● **Work required**: Down to the last line, output the records below exactly.

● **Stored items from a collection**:
######
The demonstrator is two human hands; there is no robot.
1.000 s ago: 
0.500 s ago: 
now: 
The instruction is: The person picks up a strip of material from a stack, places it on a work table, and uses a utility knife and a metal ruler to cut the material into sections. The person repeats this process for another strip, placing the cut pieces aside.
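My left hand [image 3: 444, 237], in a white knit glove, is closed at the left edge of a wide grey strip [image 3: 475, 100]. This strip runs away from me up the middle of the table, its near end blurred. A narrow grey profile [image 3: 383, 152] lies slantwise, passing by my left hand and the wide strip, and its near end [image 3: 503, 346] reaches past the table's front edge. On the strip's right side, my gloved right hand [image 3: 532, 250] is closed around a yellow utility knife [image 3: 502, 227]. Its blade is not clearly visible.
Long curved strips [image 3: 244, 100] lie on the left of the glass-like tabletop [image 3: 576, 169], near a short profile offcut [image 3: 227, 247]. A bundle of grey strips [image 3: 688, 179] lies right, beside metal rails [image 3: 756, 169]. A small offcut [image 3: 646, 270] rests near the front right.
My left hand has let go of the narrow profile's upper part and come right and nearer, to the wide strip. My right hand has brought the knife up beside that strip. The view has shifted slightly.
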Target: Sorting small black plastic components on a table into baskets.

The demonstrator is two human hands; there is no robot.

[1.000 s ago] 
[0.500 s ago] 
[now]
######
● **Task output**:
The demonstrator is two human hands; there is no robot.
1.000 s ago: 
0.500 s ago: 
now: 
The instruction is: The person picks up a strip of material from a stack, places it on a work table, and uses a utility knife and a metal ruler to cut the material into sections. The person repeats this process for another strip, placing the cut pieces aside.
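My left hand [image 3: 444, 237], in a white knit glove, is closed at the left edge of a wide grey strip [image 3: 475, 100]. This strip runs away from me up the middle of the table, its near end blurred. A narrow grey profile [image 3: 383, 152] lies slantwise, passing by my left hand and the wide strip, and its near end [image 3: 503, 346] reaches past the table's front edge. On the strip's right side, my gloved right hand [image 3: 532, 250] is closed around a yellow utility knife [image 3: 502, 227]. Its blade is not clearly visible.
Long curved strips [image 3: 244, 100] lie on the left of the glass-like tabletop [image 3: 576, 169], near a short profile offcut [image 3: 227, 247]. A bundle of grey strips [image 3: 688, 179] lies right, beside metal rails [image 3: 756, 169]. A small offcut [image 3: 646, 270] rests near the front right.
My left hand has let go of the narrow profile's upper part and come right and nearer, to the wide strip. My right hand has brought the knife up beside that strip. The view has shifted slightly.
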Target: Sorting small black plastic components on a table into baskets.

The demonstrator is two human hands; there is no robot.

[1.000 s ago] 
[0.500 s ago] 
[now]

That was the complete answer.